木下家には、今日は脩たち三人だけが来た。警察は来ていない。後から来るかもしれないが、犯罪的なことが起こったわけではないので動けないようだ。
「結界が壊れているわけではなさそうだね」
どこを見ているのかわからないが、鞆江が言った。鞆江の力はそれほど強くないそうなので、この結界も能力と言うよりはただの技術的なものだそうだ。違いが判らないけど。
「おはようございます。早速ですけど、何を見たんですか」
笹原が情緒のかけらもなく尋ねた。だが、舞衣も話をしたかったようで前のめりに話始める。
「出たんです! 鏡越しだったんですけど、帰ってきた時にふと鏡を見たらう、後ろに移ってて……!」
「どういうのが映ってたんですか」
今までほとんどしゃべらなかった脩が尋ねたので、舞衣は少し面食らったようだったが、とにかく訴えたい欲の方が勝ったようだ。
「こ、怖くてよく見えなかったんですけど、長い黒髪の奥から目が光ってて、白っぽい服を着て天井からのぞき込んでるみたいな……」
悲鳴を上げたら消えたそうだ。正確には悲鳴を上げてからもう一度鏡を見たら、見えなかった。おびえているのか肝が据わっているのか、微妙なところである。
舞衣の弟の和彦は風呂場で見たそうだ。やはり、鏡越し。髪を洗っていると見えたそうだ。
「俺は見間違いかもしれませんけど……」
自信なさそうに和彦は付け加えた。舞衣は「絶対現実よ!」と訴えている。
「何かいるのよ、この家!」
そのままわっと泣き出した舞衣の背中を、母親がさする。脩はさすがに困って鞆江を見た。鞆江はじっと舞衣を見つめていた。何かわかったのだろうか。
「舞衣さん。少し、試したいことがあるのですけど、催眠術とまじない、どちらがいいですか?」
「なんですかっ、それ!」
涙声で怒っていたが、鞆江は動じなかった。そのことに舞衣がたじろぐ。鞆江は落ち着いた口調で言った。
「ええっと、精神的にきつそうなので、対策をしようかと。気やすめですけど」
「そんなことできるなら、初めからやってほしかったです……」
「そういった干渉をせずに解決できるなら、それに越したことはないのですけど」
鞆江が涙目で訴える舞衣に生真面目に答えた。こういうところが、彼女をコミュニケーション下手に見せるのかもしれない。

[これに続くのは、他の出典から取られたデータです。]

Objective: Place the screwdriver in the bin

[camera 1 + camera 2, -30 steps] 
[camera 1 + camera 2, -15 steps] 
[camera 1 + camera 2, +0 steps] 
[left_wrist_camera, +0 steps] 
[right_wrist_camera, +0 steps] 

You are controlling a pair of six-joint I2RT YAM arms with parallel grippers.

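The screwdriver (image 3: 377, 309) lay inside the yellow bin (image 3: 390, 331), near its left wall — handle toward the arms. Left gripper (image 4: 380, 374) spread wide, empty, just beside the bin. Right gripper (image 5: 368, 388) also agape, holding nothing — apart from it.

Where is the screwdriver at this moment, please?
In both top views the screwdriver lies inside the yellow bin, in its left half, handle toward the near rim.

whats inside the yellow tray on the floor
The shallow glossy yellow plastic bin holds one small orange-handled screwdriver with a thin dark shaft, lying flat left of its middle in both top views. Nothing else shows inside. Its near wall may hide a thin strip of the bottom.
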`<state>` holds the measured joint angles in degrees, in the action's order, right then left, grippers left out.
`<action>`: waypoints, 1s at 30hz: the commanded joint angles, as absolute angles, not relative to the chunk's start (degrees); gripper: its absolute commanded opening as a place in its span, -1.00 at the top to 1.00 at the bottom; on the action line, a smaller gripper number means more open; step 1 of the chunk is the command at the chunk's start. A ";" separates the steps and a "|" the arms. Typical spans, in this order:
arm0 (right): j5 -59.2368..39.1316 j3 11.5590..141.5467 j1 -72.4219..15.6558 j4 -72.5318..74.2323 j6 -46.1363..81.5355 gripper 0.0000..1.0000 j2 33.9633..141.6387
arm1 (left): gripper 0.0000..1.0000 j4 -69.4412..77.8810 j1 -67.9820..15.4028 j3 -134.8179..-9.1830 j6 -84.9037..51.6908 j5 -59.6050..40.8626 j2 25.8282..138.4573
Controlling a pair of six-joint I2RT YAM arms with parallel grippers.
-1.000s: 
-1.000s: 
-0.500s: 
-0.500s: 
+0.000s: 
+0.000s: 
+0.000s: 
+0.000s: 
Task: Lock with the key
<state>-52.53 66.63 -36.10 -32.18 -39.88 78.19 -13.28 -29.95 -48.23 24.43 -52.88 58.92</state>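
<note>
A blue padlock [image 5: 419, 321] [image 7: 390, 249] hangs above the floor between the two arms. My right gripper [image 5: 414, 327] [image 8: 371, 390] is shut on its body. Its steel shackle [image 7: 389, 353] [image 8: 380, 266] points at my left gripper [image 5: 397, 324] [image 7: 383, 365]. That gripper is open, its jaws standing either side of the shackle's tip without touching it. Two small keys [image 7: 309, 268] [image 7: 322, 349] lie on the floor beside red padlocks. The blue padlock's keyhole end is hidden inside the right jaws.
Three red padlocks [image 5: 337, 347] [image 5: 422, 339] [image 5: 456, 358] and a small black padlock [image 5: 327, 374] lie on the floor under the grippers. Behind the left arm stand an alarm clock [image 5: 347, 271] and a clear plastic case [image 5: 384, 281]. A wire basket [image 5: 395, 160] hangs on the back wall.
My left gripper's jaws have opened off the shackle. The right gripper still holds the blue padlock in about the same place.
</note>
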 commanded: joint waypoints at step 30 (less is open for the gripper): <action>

舞衣はおまじないの方がよい、と言ったので、鞆江は彼女に簡単なまじないを教えていた。手を組んで言葉を三回唱える、と言うもので、本当に気休めだった。雷が鳴ったら「くわばら」と唱えるのに似ている。
「その怪異は見えるだけで、あなたに何もしません。ただ怖いだけです」
「怖いのが問題なんですけど!」
「落ち着いて、舞衣さん」
多分、鞆江が何もしないというのなら、本当に何もしないのだと思う。だが、怪異に直面している舞衣にとってはそういう問題ではない、ということだ。
「見えたとしても、落ち着いて、今習ったおまじないを唱えてください。大丈夫ですよ」
「そ、そっか。そうですね」
今怪異除けのまじないを習ったことを思い出したらしい。脩の言葉に舞衣はうなずいた。鞆江が結界を確認して、木下家を後にした。